*Source records:*
******

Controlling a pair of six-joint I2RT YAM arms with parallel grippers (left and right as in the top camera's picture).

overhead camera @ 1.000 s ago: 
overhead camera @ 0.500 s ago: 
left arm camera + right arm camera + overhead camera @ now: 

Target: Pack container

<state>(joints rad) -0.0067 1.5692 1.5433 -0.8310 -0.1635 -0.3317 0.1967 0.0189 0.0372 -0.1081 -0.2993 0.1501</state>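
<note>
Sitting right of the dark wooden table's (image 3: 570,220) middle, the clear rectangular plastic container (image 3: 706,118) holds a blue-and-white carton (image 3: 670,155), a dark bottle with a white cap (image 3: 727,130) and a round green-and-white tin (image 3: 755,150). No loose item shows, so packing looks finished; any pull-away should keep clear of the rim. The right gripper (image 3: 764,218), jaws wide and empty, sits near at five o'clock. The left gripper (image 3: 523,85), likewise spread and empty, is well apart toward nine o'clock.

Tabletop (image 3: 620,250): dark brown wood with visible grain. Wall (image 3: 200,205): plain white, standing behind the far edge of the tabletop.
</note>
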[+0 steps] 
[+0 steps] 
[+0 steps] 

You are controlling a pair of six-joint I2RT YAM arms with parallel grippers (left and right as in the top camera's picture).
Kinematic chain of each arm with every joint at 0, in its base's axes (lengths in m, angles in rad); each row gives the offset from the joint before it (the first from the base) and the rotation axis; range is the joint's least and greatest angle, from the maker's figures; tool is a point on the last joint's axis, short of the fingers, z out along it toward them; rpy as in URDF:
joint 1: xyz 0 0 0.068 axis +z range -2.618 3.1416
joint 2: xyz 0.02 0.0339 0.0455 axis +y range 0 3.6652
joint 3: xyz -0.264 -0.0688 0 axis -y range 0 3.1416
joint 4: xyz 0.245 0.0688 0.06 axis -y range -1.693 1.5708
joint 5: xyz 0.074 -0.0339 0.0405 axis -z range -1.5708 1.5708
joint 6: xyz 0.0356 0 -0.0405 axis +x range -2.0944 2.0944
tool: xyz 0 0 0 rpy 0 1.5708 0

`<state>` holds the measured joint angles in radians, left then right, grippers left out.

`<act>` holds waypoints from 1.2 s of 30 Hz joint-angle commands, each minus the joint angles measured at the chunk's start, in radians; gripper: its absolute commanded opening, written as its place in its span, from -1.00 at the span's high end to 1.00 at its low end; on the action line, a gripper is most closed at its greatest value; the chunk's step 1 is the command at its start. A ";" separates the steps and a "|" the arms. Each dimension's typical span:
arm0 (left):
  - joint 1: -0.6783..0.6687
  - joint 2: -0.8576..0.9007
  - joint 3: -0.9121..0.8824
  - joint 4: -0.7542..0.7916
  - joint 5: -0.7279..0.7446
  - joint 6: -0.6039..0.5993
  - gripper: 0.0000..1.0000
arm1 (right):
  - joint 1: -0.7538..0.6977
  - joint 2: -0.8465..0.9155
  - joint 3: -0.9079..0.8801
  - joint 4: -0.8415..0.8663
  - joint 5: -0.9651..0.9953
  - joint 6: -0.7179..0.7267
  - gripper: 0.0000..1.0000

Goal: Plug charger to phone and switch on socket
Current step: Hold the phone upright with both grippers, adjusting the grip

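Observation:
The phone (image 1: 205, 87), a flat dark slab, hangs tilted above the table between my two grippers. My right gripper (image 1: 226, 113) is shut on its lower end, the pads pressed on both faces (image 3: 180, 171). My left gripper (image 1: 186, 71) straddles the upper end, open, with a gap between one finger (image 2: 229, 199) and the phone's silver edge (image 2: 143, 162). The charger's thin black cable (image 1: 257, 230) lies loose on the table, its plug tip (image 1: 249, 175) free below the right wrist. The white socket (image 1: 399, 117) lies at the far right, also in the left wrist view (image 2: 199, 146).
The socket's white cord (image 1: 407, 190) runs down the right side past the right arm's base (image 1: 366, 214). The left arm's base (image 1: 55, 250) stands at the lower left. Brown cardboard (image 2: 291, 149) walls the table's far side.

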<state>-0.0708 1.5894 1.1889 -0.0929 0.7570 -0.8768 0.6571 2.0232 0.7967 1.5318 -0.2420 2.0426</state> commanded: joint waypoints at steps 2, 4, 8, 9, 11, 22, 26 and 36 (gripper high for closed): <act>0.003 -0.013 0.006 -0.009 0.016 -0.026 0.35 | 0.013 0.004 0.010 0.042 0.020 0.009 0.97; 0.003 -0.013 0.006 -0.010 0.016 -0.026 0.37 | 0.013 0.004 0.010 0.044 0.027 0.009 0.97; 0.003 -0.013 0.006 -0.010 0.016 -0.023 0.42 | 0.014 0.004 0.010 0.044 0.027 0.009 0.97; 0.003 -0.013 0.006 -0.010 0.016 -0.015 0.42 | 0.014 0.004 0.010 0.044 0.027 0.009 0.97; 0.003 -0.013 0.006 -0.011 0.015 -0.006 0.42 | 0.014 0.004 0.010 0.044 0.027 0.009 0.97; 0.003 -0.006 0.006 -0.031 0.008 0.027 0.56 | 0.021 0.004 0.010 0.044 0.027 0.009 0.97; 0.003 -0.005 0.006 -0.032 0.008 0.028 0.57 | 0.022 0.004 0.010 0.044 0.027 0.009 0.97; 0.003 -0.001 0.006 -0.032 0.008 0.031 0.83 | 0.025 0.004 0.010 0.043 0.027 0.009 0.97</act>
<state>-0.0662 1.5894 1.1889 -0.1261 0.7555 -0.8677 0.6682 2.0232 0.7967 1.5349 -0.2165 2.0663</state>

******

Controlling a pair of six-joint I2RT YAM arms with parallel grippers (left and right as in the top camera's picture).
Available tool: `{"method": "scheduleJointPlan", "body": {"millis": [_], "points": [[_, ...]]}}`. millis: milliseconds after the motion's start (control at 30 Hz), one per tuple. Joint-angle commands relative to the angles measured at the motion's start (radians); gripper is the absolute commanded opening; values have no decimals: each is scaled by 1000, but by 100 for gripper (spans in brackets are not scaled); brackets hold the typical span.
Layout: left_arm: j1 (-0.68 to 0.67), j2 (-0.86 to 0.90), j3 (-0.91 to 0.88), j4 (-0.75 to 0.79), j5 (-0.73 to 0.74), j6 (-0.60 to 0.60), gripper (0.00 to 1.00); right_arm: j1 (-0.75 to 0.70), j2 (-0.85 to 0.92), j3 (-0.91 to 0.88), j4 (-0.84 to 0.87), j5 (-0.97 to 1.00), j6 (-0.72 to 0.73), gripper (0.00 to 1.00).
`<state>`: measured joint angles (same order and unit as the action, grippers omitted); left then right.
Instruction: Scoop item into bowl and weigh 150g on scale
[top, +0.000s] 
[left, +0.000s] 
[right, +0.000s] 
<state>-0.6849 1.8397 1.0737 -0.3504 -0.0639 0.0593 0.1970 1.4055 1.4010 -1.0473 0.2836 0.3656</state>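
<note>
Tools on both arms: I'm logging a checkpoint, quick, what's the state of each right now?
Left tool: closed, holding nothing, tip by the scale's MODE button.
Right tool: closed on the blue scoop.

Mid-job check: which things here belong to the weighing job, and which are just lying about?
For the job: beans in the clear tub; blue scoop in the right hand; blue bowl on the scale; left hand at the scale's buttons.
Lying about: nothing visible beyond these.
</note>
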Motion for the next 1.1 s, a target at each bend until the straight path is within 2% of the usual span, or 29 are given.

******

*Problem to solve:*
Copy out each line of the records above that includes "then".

*Result of the task:*
`<state>` holds the measured joint angles in radians, left then right, grippers left out.
`<state>`: measured joint angles (same order and unit as the action, grippers omitted); left then right.

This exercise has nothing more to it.